Georgia Institute of Technology

 

Date: Wednesday, Nov 17, 2021
Time: 2:30pm-4:00pm (ET)
Location: Coda C0908 "Home Park"


Proposal Committee:
Dr. Vladimir Kolesnikov (Advisor, Georgia Institute of Technology)
Dr. Mustaque Ahamad (Georgia Institute of Technology)

Dr. Alexandra Boldyreva (Georgia Institute of Technology)
Dr. Daniel Genkin (Georgia Institute of Technology)

 

Abstract:

Today, individuals and organizations often wish to run computations on sensitive private data, but if this private data is deemed too valuable or is legally protected, the parties cannot compute the desired functions. Secure Multiparty Computation (MPC) is a subfield of cryptography that allows users to compute on encrypted data. Since the data remains encrypted, MPC circumvents the privacy problem: the parties can operate on highly sensitive data while retaining privacy,  so MPC enables many useful applications.

 

Yao's Garbled Circuit (GC) is a foundational approach for achieving secure computation. MPC-based approaches consume three resources: computation, network bandwidth, and network latency (rounds of interaction). GC’s tradeoffs between these costs are extremely attractive, as it uses only constant rounds of interaction and relies primarily on fast symmetric-key primitives.

 

Thus, new and improved GC techniques are highly valued. However, all prior practical GC techniques required that the desired computation be encoded as a circuit with fan-in two gates. This encoding is problematic: end-user programs often use complex programming features such as vector operations, conditional branching statements, and array accesses. Encoding these features as a circuit is often prohibitively expensive, so circuits are insufficient to efficiently capture end-user programs.

 

In this dissertation, I will present several fundamental GC improvements that lift GC's expressive power to the level of end-user programs for the first time:

  • "One Hot Garbling" substantially improves the performance of vector operations, such as matrix multiplication. The technique also accelerates other common primitives, such as the multiplication of two n-bit integers.
  • "Stacked Garbling" augments GC with efficient conditional branching. Without this improvement, GC evaluation of a program IF or SWITCH statements consumes bandwidth proportional to each program branch.
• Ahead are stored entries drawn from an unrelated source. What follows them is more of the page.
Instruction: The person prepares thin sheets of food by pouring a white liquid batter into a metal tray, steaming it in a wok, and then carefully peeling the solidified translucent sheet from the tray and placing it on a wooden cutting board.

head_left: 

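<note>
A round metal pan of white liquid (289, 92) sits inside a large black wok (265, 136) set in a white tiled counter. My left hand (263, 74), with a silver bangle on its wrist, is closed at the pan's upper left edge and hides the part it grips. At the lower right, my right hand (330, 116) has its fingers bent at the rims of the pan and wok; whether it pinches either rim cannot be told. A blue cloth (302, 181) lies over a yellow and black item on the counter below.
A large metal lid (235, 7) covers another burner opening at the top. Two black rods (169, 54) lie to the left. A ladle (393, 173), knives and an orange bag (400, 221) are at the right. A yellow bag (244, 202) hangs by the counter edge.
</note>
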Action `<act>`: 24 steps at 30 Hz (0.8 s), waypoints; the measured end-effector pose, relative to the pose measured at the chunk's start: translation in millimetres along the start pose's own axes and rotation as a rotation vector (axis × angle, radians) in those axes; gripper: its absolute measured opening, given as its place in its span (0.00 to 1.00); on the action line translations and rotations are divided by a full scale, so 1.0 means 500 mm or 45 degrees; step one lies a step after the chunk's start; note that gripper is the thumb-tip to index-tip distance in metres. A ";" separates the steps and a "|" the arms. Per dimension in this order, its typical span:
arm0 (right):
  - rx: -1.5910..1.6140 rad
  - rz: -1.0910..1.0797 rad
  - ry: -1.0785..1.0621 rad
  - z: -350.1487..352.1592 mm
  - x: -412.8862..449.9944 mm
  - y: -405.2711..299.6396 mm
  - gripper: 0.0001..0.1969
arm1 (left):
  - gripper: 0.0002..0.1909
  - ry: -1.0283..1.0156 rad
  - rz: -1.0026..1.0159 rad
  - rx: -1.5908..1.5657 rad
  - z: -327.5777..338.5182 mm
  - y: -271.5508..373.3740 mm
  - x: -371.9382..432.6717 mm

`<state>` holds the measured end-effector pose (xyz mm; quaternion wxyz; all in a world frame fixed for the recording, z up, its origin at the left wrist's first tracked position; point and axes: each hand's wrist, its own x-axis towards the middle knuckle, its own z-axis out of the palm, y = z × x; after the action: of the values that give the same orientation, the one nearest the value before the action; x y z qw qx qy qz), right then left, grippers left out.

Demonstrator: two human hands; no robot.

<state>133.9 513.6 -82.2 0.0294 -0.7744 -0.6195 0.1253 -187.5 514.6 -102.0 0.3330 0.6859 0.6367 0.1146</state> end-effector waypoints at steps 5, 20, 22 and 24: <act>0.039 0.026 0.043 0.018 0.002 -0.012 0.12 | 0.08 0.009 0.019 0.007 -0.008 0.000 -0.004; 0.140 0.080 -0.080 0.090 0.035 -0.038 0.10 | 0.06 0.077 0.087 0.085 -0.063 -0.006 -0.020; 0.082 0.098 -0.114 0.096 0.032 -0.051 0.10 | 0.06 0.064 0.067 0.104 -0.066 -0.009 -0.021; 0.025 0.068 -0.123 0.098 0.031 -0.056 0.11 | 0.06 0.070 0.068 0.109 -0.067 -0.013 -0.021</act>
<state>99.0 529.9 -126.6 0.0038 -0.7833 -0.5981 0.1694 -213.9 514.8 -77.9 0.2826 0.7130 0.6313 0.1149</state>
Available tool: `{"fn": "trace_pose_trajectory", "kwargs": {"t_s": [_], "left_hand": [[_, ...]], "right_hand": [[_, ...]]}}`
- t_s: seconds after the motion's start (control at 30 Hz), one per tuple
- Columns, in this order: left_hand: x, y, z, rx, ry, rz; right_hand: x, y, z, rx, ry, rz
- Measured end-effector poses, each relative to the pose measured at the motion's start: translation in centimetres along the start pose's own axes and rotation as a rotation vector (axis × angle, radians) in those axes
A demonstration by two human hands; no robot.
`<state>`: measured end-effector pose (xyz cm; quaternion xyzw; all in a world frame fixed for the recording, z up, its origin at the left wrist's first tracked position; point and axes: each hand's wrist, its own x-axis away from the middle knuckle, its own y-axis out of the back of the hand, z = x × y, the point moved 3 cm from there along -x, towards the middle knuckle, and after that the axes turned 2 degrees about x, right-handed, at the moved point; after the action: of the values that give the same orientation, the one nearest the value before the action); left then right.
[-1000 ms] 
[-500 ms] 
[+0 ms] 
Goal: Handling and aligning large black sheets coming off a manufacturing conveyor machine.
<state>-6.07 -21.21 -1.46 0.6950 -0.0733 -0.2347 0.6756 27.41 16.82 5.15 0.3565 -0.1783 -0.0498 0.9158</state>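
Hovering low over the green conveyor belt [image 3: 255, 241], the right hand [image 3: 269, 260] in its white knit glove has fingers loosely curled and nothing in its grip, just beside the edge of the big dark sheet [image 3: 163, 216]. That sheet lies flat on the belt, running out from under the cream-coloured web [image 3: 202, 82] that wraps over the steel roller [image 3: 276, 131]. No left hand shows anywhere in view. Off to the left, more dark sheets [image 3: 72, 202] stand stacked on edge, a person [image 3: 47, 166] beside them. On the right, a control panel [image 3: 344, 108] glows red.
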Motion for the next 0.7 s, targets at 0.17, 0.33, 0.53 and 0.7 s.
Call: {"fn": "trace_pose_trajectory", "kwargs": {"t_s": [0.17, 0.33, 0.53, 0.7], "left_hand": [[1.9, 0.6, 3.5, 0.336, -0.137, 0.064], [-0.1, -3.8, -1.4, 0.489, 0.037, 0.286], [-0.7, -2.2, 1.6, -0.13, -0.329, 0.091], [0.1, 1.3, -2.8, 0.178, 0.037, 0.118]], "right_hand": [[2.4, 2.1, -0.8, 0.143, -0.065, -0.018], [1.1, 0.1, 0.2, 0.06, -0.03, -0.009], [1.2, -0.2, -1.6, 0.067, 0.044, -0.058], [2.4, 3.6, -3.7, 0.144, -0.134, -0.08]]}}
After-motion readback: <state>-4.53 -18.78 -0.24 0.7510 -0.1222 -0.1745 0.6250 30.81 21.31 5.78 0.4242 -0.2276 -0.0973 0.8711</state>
Stacked Garbling introduces fundamentally new techniques that demonstrate it is sufficient to use bandwidth proportional to only the single longest program branch.
  • "Garbled RAM" (GRAM) is a known technique that augments GC with an efficient random access memory. While prior works demonstrate GRAM feasibility, existing techniques have prohibitively high concrete parameters. This dissertation will present fundamental improvements to GRAM. These improvements are concretely efficient and will allow for real-world implementations of GRAM.

The cryptographic techniques underlying each of these improvements are significantly different, but the improvements can nevertheless be used in composition to greatly accelerate GC-based computation.

 

For almost 40 years, GC research has focused on the cost of Boolean gates. Each of our improvements breaks from this tradition and gives a result previously believed to be either impossible or impractical.  Our work for the first time enables a qualitative paradigm shift whereby GCs will no longer evaluate circuits, but will instead evaluate expressive RAM-machine programs.  This will enable secure computation of programs written in common programming languages, such as C, which will greatly improve MPC applicability, ease of use, and adoption.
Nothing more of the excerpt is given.